What an extension can do

  • Register commands that appear in the global search bar when the user types a trigger phrase.
  • Return live search results directly into the launcher as the user types (like a calculator or documentation search).
  • Open a full view panel rendered as a sandboxed iframe — build menus, data tables, detail pages, and interactive UIs.
  • Show system notifications via the system notification center.
  • Read and write the clipboard, including the full history managed by Asyar.
  • Read the user's current selection — selected text in the frontmost app, or selected items in the frontmost file manager — to power "act on selection" workflows like translate, summarize, upload, or compress.
  • Make outbound HTTP requests through the host process (bypassing iframe CSP restrictions).
  • Register keyboard-accessible actions in the ⌘K Action Drawer — contextual secondary operations.
  • Display live status items in the system tray while a background task is running.
  • Read and write app settings scoped to your extension's namespace.
  • Navigate between multiple views within a single extension.

The sandbox model

Every installed extension runs inside a sandboxed <iframe>. The iframe loads your bundled HTML/JS/CSS through a custom asyar-extension:// protocol — it is not a web page and has no internet origin. All communication with Asyar (firing notifications, reading the clipboard, navigating views) goes through a postMessage bridge that the SDK wraps for you.
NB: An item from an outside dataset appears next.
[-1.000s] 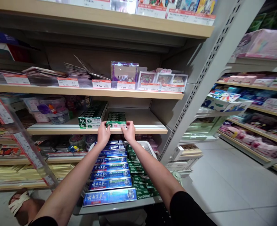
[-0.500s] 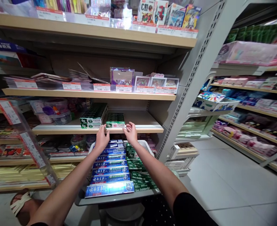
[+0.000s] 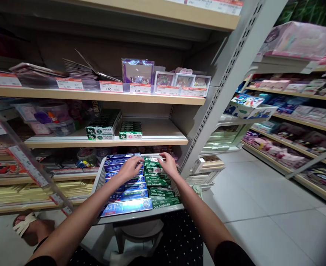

The practical consequences:

  • Your extension cannot crash Asyar. A runtime error inside your iframe does not propagate to the host.
  • Your extension cannot access another extension's storage or the host's DOM.
  • Every dependency — including Svelte itself — must be bundled into your dist/ output.
  • External CDN script tags are blocked by the iframe's Content Security Policy. All networking must go through NetworkService.
  • If you call an API without declaring its required permission, the host blocks the call immediately and returns a structured error. It never hangs.

Why Svelte 5 + Vite?

The scaffolder and all examples use Svelte 5 with Runes ($state, $derived, $effect) because Svelte compiles away its runtime — resulting in the smallest possible bundles with no virtual DOM overhead. For an iframe loaded fresh on every panel open, bundle size and startup speed matter. That said, any framework that bundles to static HTML/JS/CSS works — React, Vue, and vanilla JS are all valid choices.